The Dominican Sisters of Hawthorne are an American community, founded on December 8, 1900, by two extraordinary women. They live in community, strive to grow in a deep prayer life, and rely on and radically trust in God's providence. Their apostolate is to nurse and shelter incurable cancer patients who cannot afford care elsewhere. All care is free. No payments are accepted either from patients or their families, nor from Medicare, Medicaid or private insurance. Traditions of the Dominican Order ... love of the Church and the Holy Father, wearing the habit, devotion to the Passion of Christ and Our Blessed Mother ... are a major focus of the community's life.

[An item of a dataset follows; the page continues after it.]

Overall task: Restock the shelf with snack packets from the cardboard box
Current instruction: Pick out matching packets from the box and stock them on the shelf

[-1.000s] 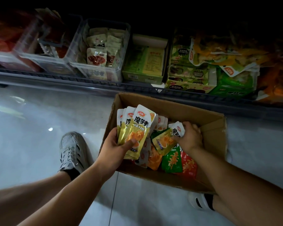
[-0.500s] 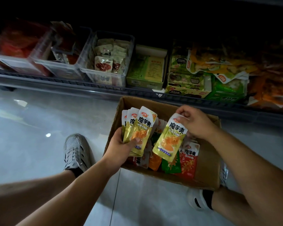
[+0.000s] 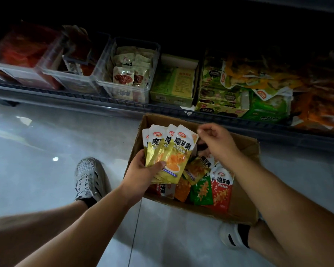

Rose Hawthorne, daughter of American novelist Nathanial Hawthorne, began the work at age 45. She moved into a tenement in the poorest area of New York City, and began nursing incurable cancer patients. Rose, later to become Mother Alphonsa, was a convert to Catholicism. This work was the practical fulfillment of her conversion.

Alice Huber was one of the first to join Rose in the work of nursing the poor with incurable cancer. Alice was 36 years old and a successful portrait painter who had said to her friends, "When I find a work of perfect charity, I will join it."

Alice later became Mother Rose. Neither woman had any prior nursing experience. Together, these two women founded the Dominican Sisters of Hawthorne on December 8, 1900 as they professed their 1st vows.


Fidelity to St. Dominic

The affiliation of their community with the Dominican Order came about at the suggestion of a visiting young Dominican priest, Rev. Clement Thuente. This affiliation gave the foundresses a heritage which was deeply rooted in prayer, sacrifice, and the desire to bring Christ to the world.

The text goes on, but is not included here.